Members of the Dead Funny Society (played by Simon Hurley, Ros Jones-Griffiths, Chris Edmunds and Luke Bowkett) dust off an old Morecambe and Wise routine. (PHOTO: PHIL MANSELL)

The action is set during the days in 1992 that saw the death of both Benny Hill and Frankie Howerd.
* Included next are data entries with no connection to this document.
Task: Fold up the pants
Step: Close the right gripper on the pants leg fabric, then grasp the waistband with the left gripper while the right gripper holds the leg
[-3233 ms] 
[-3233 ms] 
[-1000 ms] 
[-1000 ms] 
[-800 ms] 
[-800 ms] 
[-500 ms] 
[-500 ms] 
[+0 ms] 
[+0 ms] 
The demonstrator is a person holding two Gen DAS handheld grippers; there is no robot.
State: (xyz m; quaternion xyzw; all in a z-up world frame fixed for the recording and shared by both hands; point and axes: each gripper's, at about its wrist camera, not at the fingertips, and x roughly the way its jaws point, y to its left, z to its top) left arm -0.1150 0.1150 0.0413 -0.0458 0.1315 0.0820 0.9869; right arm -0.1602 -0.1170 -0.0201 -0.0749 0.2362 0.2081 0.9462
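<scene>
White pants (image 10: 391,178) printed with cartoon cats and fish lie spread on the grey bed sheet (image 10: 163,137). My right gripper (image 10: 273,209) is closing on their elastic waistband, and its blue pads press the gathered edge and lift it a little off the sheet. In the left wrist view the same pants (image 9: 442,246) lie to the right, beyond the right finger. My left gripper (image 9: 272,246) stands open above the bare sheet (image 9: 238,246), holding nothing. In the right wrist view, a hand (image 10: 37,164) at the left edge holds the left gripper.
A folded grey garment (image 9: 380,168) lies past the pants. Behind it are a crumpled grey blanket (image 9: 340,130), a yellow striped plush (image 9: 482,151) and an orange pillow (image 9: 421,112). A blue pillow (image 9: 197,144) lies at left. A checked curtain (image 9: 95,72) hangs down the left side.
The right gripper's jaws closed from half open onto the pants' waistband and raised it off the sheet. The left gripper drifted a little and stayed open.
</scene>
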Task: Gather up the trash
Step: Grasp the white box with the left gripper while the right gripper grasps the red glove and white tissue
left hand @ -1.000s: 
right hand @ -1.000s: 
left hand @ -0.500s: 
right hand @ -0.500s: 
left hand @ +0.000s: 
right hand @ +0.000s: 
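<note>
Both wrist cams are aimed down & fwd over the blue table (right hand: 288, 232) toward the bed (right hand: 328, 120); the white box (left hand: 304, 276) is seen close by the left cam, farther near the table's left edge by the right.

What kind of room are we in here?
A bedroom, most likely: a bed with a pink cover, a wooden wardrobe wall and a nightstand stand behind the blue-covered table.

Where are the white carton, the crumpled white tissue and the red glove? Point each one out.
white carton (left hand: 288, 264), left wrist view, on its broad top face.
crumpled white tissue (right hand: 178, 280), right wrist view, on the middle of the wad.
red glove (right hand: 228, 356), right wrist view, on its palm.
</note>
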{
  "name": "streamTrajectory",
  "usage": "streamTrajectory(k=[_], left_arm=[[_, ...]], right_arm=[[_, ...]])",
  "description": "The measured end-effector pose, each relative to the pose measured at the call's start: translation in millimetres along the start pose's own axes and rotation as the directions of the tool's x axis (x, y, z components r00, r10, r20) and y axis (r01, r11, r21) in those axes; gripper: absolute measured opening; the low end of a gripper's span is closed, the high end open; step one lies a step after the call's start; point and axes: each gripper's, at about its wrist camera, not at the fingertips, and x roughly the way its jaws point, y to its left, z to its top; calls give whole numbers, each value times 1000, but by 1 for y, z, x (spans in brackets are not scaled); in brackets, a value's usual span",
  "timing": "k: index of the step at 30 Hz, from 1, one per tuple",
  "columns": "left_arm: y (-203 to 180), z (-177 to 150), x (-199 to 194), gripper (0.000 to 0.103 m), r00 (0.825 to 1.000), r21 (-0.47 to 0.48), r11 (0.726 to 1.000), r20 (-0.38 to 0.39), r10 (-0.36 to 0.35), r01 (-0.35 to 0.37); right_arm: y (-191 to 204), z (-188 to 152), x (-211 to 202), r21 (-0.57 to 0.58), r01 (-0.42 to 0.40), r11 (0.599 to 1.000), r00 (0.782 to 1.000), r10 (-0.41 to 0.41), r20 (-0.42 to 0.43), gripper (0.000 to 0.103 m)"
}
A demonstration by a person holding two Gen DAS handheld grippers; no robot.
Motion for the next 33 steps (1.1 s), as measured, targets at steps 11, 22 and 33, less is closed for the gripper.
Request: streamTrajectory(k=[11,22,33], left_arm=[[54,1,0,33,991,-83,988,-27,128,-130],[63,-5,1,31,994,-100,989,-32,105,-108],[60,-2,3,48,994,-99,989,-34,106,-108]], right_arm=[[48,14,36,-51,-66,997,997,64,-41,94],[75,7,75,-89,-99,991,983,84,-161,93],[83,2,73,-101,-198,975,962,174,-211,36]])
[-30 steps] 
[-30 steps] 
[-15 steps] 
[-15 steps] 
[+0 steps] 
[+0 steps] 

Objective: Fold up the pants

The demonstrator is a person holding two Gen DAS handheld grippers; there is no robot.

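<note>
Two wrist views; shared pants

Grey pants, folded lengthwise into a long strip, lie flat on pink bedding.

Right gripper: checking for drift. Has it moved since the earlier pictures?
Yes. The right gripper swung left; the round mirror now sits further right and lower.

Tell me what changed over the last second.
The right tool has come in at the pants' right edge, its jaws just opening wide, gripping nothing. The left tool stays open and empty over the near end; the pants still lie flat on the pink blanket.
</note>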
This spate of dying comics comes as a deep blow to the Dead Funny Society, a group of suburban comedy buffs – equipped with much the same mentality as train-spotters – to whom the play introduces us.

Eleanor (Nicky Davies) wants a baby but husband Richard (Simon Hurley) prefers to celebrate the lives of his comedy heroes. (PHOTO: PHIL MANSELL)

Eleanor (Nicky Davies) wants a baby but husband Richard (Simon Hurley) prefers to celebrate the lives of his comedy heroes. (PHOTO: PHIL MANSELL)

Eleanor, the main character in the play, is out of step with her husband Richard’s Dead Funny Society and its small membership, all dedicated to celebrating stars of the variety theatre such as Max Miler, Tony Hancock and Tommy Cooper.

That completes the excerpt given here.